Task statement:
Copy out the listing beneath, missing nothing.

* * *

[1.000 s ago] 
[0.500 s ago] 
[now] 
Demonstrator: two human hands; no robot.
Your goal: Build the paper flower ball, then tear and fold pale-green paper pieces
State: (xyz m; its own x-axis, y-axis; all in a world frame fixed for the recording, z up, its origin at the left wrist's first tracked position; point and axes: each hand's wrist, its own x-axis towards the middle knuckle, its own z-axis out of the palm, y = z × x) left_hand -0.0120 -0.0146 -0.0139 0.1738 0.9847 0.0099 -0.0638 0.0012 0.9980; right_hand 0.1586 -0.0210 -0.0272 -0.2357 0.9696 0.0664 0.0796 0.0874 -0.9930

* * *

Exercise result:
[1.000 s ago] 
[0.500 s ago] 
[now] 
Demonstrator: two human hands; no robot.
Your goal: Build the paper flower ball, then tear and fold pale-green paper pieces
State: (xyz m; its own x-axis, y-axis; all in a world frame fixed for the recording, z up, its origin at the left wrist's first tracked position; point and axes: each hand's wrist, its own x-axis towards the middle knuckle, its own z-axis out of the palm, y = z × x) left_hand -0.0120 -0.0146 -0.0139 0.1738 0.9847 0.0099 -0.0638 0.0012 0.9980; right_hand 0.1586 -0.0210 -0.0272 -0.2357 0.9696 0.0664 0.0796 0.0874 -0.9930

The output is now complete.